4.1. Estimated ride-sharing service activity effects on air quality

Our works first start with the effects of ride-sharing service activity on air quality with DIDI orders as ride-sharing service activity proxy. To conduct further analysis, we test the spatial autocorrelation by global Moran’s I to choose the model. As shown in (Table 3), PM2.5, PM10, O3, and AQI have a significant global spatial autocorrelation at 0.01 significant level which implies a spatial model is necessary for these dependent variables. To explore the relationship between ride-sharing service activity(lnDD) and PM2.5, PM10, O3 and AQI, SDM is constructed. For other air quality proxies, namely SO2, NO2, and CO, the global spatial autocorrelation is not significant, OLS analysis is applied. Clearly, the R-sq of SO2, NO2, and CO are lower than other models. It suggests that in a relatively small scale, the local air pollutants are prone to the air pollution around it. When the spatial influence is considered, the fact that the R-sq of the model has increased a lot implies spatial models are more appropriate in this condition.

Table 3. Measures of global spatial autocorrelation for each pollutant of seven days

Variables	Moran’s I	E(I)	Sd(I)	z	p-value
PM2.5	0.604**	−0.013	0.061	10.044	0.000
PM10	0.405**	−0.013	0.061	6.808	0.000
O3	0.359**	−0.013	0.061	6.069	0.000
SO2	0.025	−0.013	0.061	0.618	0.268
NO2	0.042	−0.013	0.061	0.910	0.181
CO	−0.072	−0.013	0.061	−0.969	0.166
AQI	0.326**	−0.013	0.061	5.533	0.000

E (I) is the expected value of I; E(I) = −1/(n – 1); Sd (I) is the variance of I; z is the z test value of I; P is the probability. ** p < 0.01, * p < 0.05, · p < 0.1.

The regression results of ride-sharing service activity on air quality are presented in (Table 4). Among model 1∼7, the spatial lagged coefficients(ρ) for PM2.5, PM10, O3 and AQI, are statistically significant and positive. It implies these air quality proxies have strong spatial spillover effects which are consistent with Moran’s I results in (Table 3). Take PM2.5 as an example.

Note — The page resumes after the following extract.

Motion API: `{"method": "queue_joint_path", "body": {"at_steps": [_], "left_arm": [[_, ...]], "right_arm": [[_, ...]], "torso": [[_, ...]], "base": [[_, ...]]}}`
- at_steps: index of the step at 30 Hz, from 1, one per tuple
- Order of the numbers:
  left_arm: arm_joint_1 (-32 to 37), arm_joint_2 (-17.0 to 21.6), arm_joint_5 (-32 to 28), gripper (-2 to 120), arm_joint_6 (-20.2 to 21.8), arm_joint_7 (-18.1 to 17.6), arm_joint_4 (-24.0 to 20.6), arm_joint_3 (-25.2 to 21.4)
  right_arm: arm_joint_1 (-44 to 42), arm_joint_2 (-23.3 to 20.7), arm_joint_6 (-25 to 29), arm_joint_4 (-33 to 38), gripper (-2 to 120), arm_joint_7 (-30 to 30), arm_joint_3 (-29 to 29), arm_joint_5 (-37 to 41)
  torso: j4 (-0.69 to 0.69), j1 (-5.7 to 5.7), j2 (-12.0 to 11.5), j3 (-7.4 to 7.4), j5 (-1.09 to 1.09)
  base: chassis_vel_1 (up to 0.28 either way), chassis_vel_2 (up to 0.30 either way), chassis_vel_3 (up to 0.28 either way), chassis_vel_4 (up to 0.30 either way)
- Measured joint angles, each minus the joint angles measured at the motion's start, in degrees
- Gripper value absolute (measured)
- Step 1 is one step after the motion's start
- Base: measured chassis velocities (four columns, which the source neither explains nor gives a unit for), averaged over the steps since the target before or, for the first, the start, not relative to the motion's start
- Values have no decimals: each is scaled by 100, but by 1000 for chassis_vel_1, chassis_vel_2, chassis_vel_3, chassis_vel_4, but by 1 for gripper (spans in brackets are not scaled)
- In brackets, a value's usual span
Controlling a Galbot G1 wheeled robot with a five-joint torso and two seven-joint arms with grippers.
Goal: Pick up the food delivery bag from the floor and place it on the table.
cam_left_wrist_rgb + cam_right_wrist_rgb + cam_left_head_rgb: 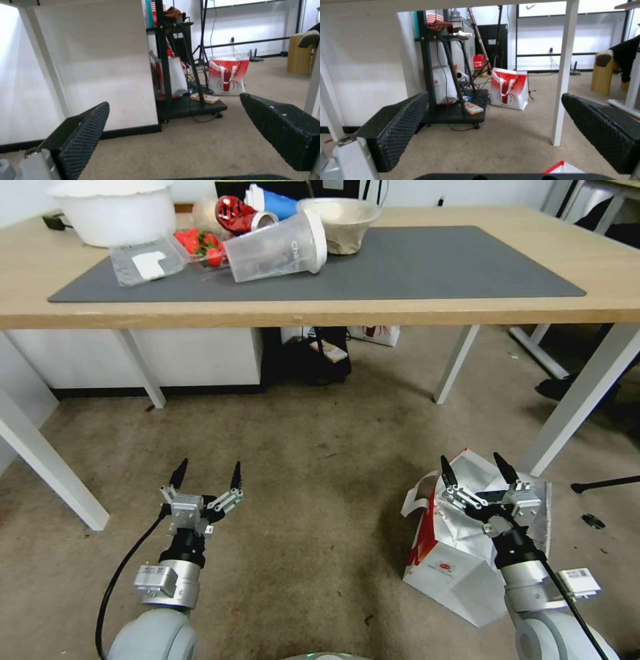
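Right hand (477,469) spread above food delivery bag (460,553), bag corner (562,168) at wrist

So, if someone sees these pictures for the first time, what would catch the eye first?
Probably the food delivery bag, white with red panels, standing open on the floor at the robot's right, with the right gripper open above it. Next, the left gripper, also open, over bare carpet. Then the clutter at the far left of the table: a tipped clear plastic cup and a tray of strawberries.
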Motion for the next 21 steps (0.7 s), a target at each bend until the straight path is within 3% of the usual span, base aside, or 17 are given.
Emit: {"method": "queue_joint_path", "body": {"at_steps": [4,7,21], "left_arm": [[-33,0,-23,98,-51,12,41,20],[-145,-2,-120,101,-347,102,140,-38],[-199,105,-152,99,-375,-130,297,-30]], "right_arm": [[-17,17,0,5,100,28,-7,-2],[-18,5,-176,134,100,446,108,-132],[-18,-192,-232,-71,100,1132,821,-686]], "torso": [[0,-1,0,0,0],[0,-1,14,0,1],[0,4,39,0,0]], "base": [[0,0,0,0],[0,0,0,0],[0,0,0,0]]}}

Every 1% increase in PM2.5 concentration in the adjacent areas will cause a 0.738% increase across the local.

Table 4. The effects of ride-sharing service activity on air quality

	PM2.5	PM10	O3	SO2	NO2	CO	AQI
Model	1	2	3	4	5	6	7
lnDD	15.437**	20.276*	26.296*	0.285·	2.598**	−0.328·	28.643*
	(5.29)	(9.11)	(13.02)	(0.15)	(0.68)	(0.19)	(13.24)
T	−0.003	1.010	0.900	0.008	0.390	0.037	−0.067
	(0.38)	(0.66)	(0.94)	(0.31)	(1.35)	(0.38)	(0.95)
P	0.015·	0.035*	0.020	0.007	0.004	0.006	0.039·
	(0.01)	(0.02)	(0.02)	(0.01)	(0.03)	(0.01)	(0.02)
R	−0.113	0.080	−0.373	−0.068	0.306	0.064	−0.255
	(0.10)	(0.18)	(0.25)	(0.07)	(0.31)	(0.09)	(0.26)
H	0.110	0.293*	0.220	0.025	0.433	0.034	0.120
	(0.09)	(0.15)	(0.21)	(0.07)	(0.29)	(0.08)	(0.21)
WS	0.040	0.130	−0.105	0.020	0.130	−0.001	0.362*
	(0.07)	(0.12)	(0.16)	(0.04)	(0.19)	(0.05)	(0.17)
W·lnDD	−46.030**	−70.832**	−119.377**				−130.785**
	(16.75)	(29.10)	(43.35)				(44.56)
W·T	−1.057	−1.621	2.832				−1.144
	(1.26)	(2.18)	(3.13)				(3.13)
W·P	0.015	−0.017	0.072				0.060
	(0.02)	(0.04)	(0.06)				(0.06)
W·R	0.563**	0.510	−0.626				−0.262
	(0.20)	(0.32)	(0.47)				(0.42)
W·H	0.440	0.790	1.642**				1.286**
	(0.28)	(0.49)	(0.68)				(0.65)
W·WS	0.230	0.536**	−0.071				0.260
	(0.14)	(0.25)	(0.31)				(0.35)
ρ	0.738**	0.600**	0.617*				0.540**
	(0.07)	(0.11)	(0.11)				(0.13)
sigma2_e/cons	5.826**	17.292**	35.251*	−69.768	−91.333	−48.272*	36.453**
	(0.97)	(2.86)	(5.83)	(74.11)	(325.97)	(91.72)	(6.00)
R-sq	0.852	0.692	0.790	0.081	0.133	0.255	0.643
Log-likelihood	−182.306	−221.866	−249.494				−249.885

Standard errors in parentheses ** p < 0.01, * p < 0.05, · p < 0.1.

PM2.5 The estimated coefficient of lnDD is positively significant at 0.01 level, suggesting that ride-sharing service activity is an important factor for PM2.5. The value means that every 1% increase in DIDI order will cause PM2.5 increase by 15.437 µg/m3. The coefficient of W·lnDD which means the spatial spillover effect of ride-sharing service of adjacent areas is negatively significant at 0.01 level. It may be due to the fact that an increase in orders in one place will leads to a decrease in adjacent places as the total number of vehicles in one city is relatively stable in a short period. Only rain(R) has a positively significant spillover effect at 0.01 level.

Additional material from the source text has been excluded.